Nobel laureate Wole Soyinka has questioned the Federal Government’s handling of the farmer-herder crisis.
Speaking exclusively on Interview Session, which airs every Monday, the literary icon wondered why the government was yet to ban the cattle group, Miyetti Allah while it had proscribed the Indigenous People of Biafra, a group seeking the secession of the South-East from Nigeria.
He said Nigeria must always put the country’s history in perspective to understand security challenges.
“My temperament does not accept that anyone should change me out of my God-given earth. So, it’s a temperamental thing as well,” Soyinka said.
“The idea that you can unleash terror on me because you want my little patch of territory or you want my soul, that is you want to subjugate me, you want to turn me into a slave.

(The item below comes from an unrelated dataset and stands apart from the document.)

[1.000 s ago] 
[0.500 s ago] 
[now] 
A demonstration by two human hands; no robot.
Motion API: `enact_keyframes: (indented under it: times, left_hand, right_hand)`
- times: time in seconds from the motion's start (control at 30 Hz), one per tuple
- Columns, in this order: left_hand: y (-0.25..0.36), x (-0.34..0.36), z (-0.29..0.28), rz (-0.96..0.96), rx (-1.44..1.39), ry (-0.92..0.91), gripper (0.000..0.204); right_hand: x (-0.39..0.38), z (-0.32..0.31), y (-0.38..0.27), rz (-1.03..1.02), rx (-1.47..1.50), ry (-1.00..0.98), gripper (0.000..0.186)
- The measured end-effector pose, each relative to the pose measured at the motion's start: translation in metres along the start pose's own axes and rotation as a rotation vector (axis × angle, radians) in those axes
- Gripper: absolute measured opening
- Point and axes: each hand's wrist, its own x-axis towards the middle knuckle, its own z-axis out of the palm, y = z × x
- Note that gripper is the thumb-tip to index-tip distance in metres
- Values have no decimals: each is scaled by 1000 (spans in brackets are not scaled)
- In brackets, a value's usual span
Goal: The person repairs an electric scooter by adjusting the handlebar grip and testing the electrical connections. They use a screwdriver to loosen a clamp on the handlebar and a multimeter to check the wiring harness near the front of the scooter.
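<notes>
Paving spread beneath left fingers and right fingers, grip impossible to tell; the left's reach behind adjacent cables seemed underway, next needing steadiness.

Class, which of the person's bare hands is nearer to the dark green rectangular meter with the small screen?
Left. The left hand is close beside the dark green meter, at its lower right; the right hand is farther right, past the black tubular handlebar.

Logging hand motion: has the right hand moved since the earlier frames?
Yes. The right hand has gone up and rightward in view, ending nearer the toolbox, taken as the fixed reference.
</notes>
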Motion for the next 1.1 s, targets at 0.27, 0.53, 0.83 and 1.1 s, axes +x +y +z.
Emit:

Well, I would sort that out first.
“And then I’ll make up my mind whether I want to leave. So each outrage, unfortunately, has the opposite effect. Whether the outrage is taking place in Benue, Kaduna, or is taking place in Owo. Or whether it is taking place right here on the (Ogun state) border – we’ve been subjected also to this lunacy, of the subjugation mentality which some minority people hold. And I find it very difficult to accept to be chased out of my entitled portion of the earth.
“Many people just either do not know the history or do not understand the purpose of history. And then there’s a different group also who are very selective about history; they know how to distort or misuse history.